Friday, eight o'clock in the morning, Dina, my mother, tries to snatch a few more minutes of pampering in bed, melting from the serenity of Friday. At the last possible moment she jumps out of bed agilely, gets organized, takes the bag of notes and runs to the conservatory.


Friday morning is the orchestra's weekly rehearsal time. She speeds up her steps and enjoys the sun that suddenly rises at the end of winter. Eli, my father, returns home from prayer in slow steps, breathing clean air. Last week's snow has already melted, and the first sun of late winter has risen in full isolation.


When he entered, he had time to see Dina come out suddenly through the glass door in the kitchen. He prepares a light breakfast for himself, and a light buzz rises to his lips, a good day stands in the doorway he feels, takes the car keys and leaves the house. Parked near the conservatory, waiting for Dina to leave. The radio hums old-fashioned songs with me, opens windows and waits.

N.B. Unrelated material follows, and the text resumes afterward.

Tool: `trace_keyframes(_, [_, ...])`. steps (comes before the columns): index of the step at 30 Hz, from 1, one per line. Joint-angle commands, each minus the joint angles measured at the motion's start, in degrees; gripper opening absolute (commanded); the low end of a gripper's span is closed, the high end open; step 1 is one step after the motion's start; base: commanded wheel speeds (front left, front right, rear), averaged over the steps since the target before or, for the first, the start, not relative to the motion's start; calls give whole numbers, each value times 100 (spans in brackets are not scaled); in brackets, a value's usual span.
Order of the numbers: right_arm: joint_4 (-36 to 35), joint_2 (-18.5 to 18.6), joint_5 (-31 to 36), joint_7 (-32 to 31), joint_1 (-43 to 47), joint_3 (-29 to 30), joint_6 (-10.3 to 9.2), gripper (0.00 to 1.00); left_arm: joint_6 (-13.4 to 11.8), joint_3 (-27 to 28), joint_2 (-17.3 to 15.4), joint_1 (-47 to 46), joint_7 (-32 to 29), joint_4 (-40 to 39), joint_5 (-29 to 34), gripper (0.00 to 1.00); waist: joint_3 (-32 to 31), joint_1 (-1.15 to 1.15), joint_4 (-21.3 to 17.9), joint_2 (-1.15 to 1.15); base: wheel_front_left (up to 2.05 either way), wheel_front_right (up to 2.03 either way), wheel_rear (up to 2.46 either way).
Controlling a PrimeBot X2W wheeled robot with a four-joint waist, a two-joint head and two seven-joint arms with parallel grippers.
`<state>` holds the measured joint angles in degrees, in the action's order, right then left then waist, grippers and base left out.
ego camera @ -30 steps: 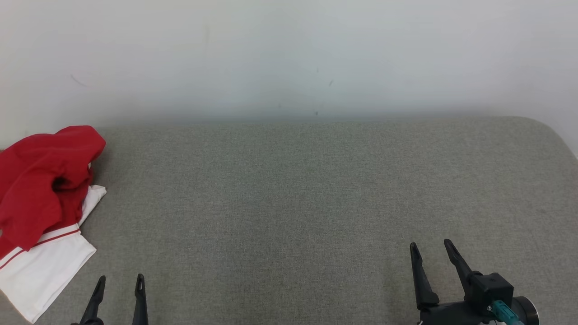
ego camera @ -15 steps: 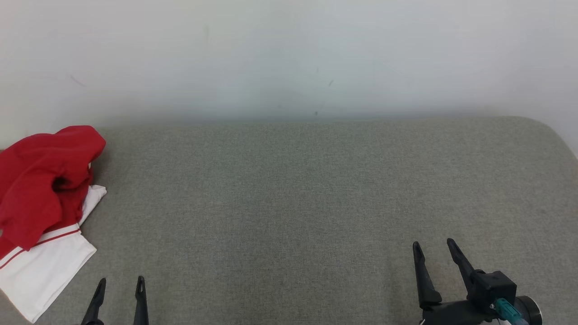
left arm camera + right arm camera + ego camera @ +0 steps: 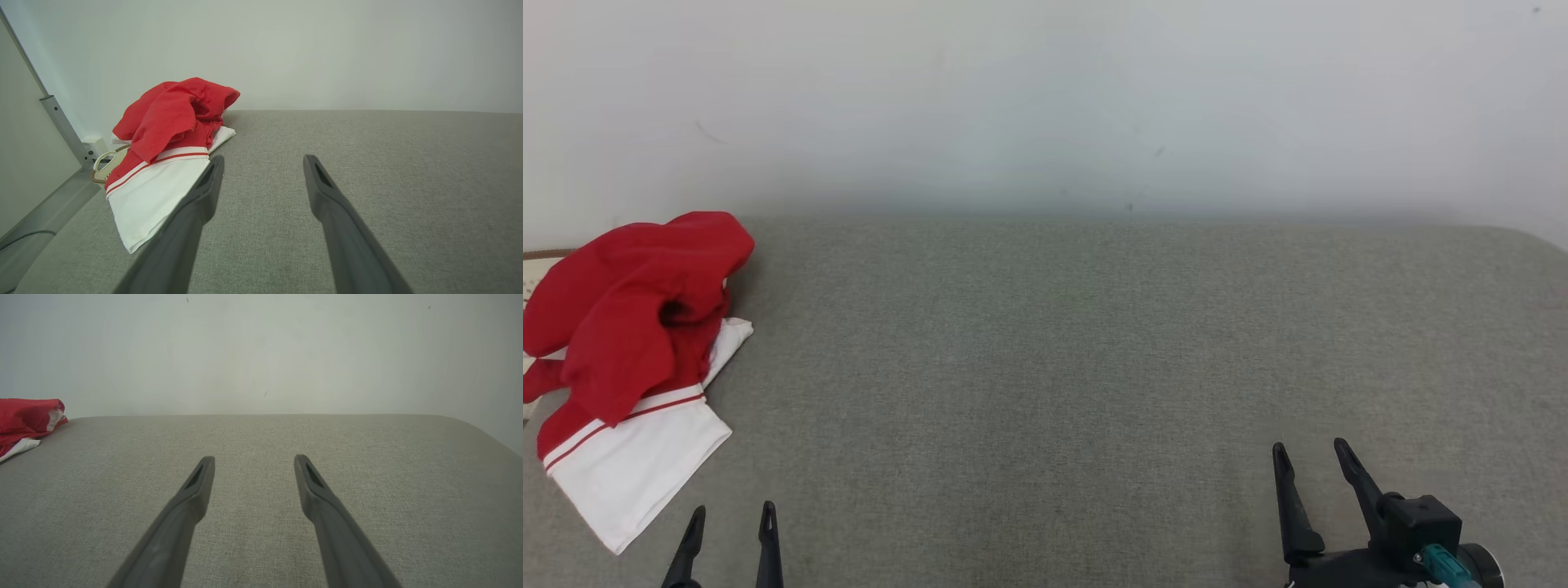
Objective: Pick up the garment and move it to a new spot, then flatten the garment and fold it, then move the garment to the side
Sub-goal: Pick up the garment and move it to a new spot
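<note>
The garment [image 3: 637, 359] is a crumpled red and white piece with red stripes, lying in a heap at the far left of the grey fabric surface [image 3: 1094, 367]. It also appears in the left wrist view [image 3: 167, 139] and at the left edge of the right wrist view [image 3: 24, 420]. My left gripper [image 3: 731, 518] is open at the bottom left, just in front of the garment's white end and apart from it. At the bottom right, my right gripper [image 3: 1311, 457] stands open with nothing between its fingers.
A pale wall [image 3: 1045, 98] backs the surface. Beyond the surface's left end there is a metal frame post [image 3: 61, 126], a wall socket and a pale basket-like object [image 3: 106, 163]. The surface's right end is rounded [image 3: 482, 433].
The whole head view has shifted right, so the camera has turned left. Both grippers stay open and hold about the same places.
</note>
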<state>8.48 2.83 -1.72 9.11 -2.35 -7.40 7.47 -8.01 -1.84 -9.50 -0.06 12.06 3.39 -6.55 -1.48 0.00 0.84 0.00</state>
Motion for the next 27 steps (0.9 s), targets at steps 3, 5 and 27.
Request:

He sees her long before she notices him, goes out in jubilation while having a lively conversation with her bandmates, on the right Esther the Canary and on the left Mali with the viola. He looks at her and feels the same wave of pure love for his tall and noble girl.


Suddenly she notices the green car and shouts, "Eli," "Come on," he replies, "Passengers." She gets in the car and immediately notices the mischievous spark in his eyes, and the camera lying on the back seat. It is forbidden to let such a day pass without dipping in the first flowers that take advantage of the beginning of March and allow themselves to paint the ground purple. The Valley of the Gods, the place where the solid Judean mountains meet with the tenderness of the lowlands, layers of history are stacked on top of each other under huge satellite dishes. Eli silences the engine and silences the cell phone at the foot of Lupine Hill.

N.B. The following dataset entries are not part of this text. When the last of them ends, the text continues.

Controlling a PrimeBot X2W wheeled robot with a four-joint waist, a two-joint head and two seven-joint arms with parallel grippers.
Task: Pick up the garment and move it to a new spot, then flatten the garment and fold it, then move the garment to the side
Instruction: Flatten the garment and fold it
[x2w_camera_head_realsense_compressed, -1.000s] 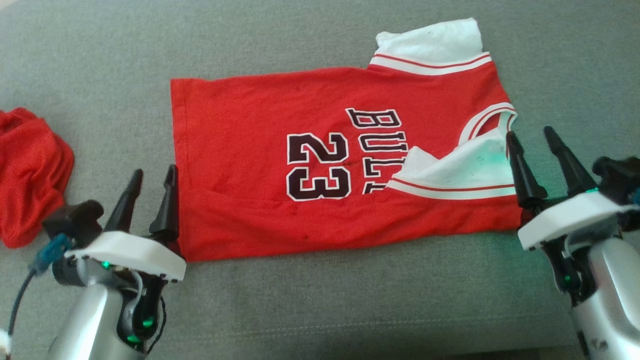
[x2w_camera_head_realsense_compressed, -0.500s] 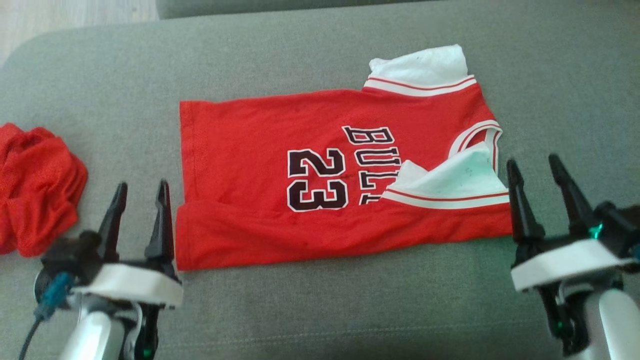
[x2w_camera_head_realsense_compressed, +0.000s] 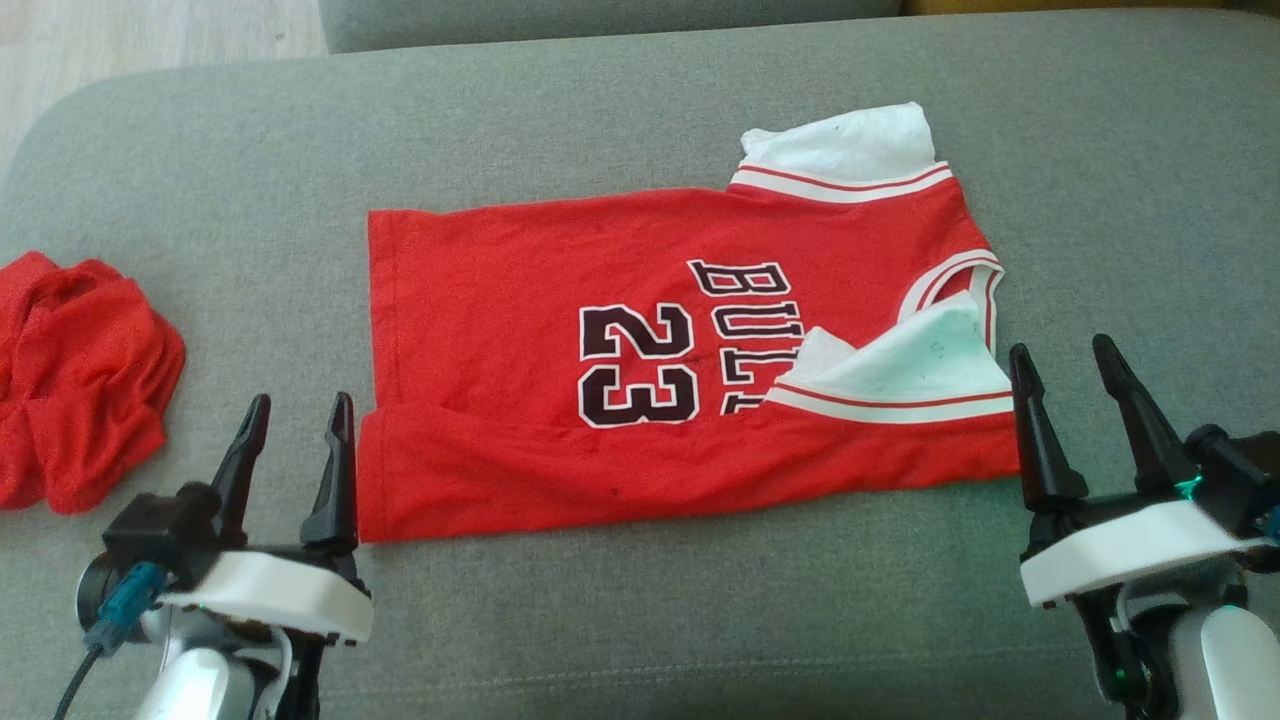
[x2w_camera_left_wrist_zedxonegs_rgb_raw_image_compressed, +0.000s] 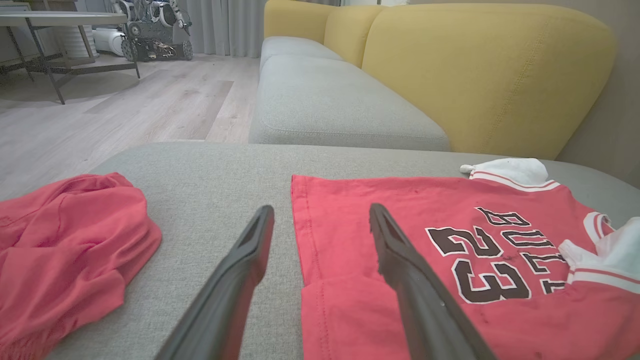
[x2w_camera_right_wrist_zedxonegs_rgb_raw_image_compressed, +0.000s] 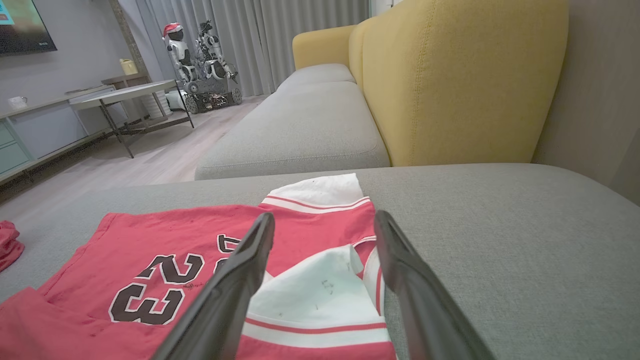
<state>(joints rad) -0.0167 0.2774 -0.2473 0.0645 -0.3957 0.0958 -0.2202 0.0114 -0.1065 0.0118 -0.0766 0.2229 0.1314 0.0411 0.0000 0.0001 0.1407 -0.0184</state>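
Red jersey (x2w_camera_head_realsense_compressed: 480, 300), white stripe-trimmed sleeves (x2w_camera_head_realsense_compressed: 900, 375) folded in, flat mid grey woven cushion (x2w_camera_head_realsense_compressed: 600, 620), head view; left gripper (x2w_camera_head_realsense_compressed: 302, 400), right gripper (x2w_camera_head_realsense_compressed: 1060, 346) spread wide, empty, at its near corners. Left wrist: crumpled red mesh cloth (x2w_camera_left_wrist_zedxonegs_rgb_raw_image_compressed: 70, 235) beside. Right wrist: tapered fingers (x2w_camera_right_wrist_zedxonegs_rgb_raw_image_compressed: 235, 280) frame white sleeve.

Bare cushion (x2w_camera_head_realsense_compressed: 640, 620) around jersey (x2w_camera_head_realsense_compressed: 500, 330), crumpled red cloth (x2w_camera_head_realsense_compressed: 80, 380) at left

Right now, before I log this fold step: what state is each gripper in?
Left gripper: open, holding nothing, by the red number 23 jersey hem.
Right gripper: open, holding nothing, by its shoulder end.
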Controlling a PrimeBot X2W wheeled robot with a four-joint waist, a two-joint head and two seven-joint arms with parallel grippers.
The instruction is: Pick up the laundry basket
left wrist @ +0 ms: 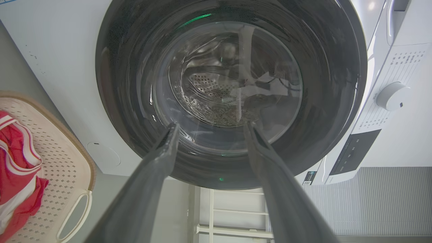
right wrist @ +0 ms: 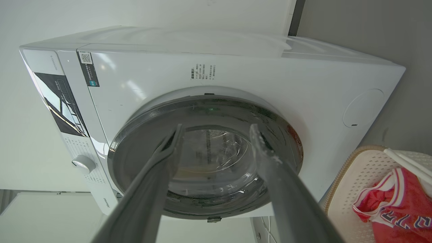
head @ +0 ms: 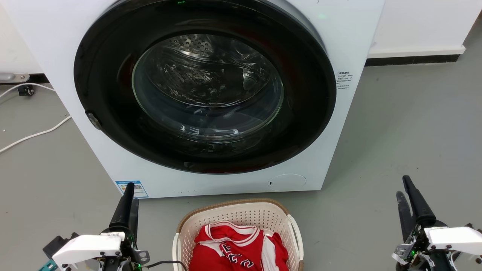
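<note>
At the far left of the head view a thin white cable (head: pixel 35 133) trails over the grey floor (head: pixel 410 128) beside the big white front-loading washing machine (head: pixel 56 56), its dark round glass door (head: pixel 205 86) closed. The left pincer (head: pixel 131 194) hangs over bare floor, left of and apart from the cream-white perforated plastic laundry basket with a brown woven-look rim (head: pixel 241 216). The basket sits on the floor near the machine's bottom edge, a red-and-white jersey (head: pixel 233 248) heaped inside. Right of it lies a broad stretch of bare floor, then the right pincer (head: pixel 403 185), well apart from the basket. The left wrist view shows the left pincer (left wrist: pixel 212 125) spread wide and empty before the door, the basket (left wrist: pixel 64 158) at its left edge, and the machine's round white dial (left wrist: pixel 391 96). The right wrist view shows the right pincer (right wrist: pixel 216 127) equally wide and empty, the machine's flat top, and the basket (right wrist: pixel 357 168) at lower right.
</note>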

Thirty years have passed since that blossoming trip on Passover in Jerusalem, thirty years of wonderful connection, of growth together, thirty years of love that builds certainty, certainty that allows love, now you can listen to this silence together, listen to the sounds of purity and hear the harmonious music that has refined over the years, now You can fill it, inhale it into the lungs and feel that you are approaching the final chord.


In this silence, in the eyes of Dina looking into an invisible horizon, in the laughing daughter of Eli tickling Dina, in the lone lupine standing upright and his head in the sky, in a cloud approaching from the north and threatening to darken the clear sky, a silence seen from seven - ten images The week after.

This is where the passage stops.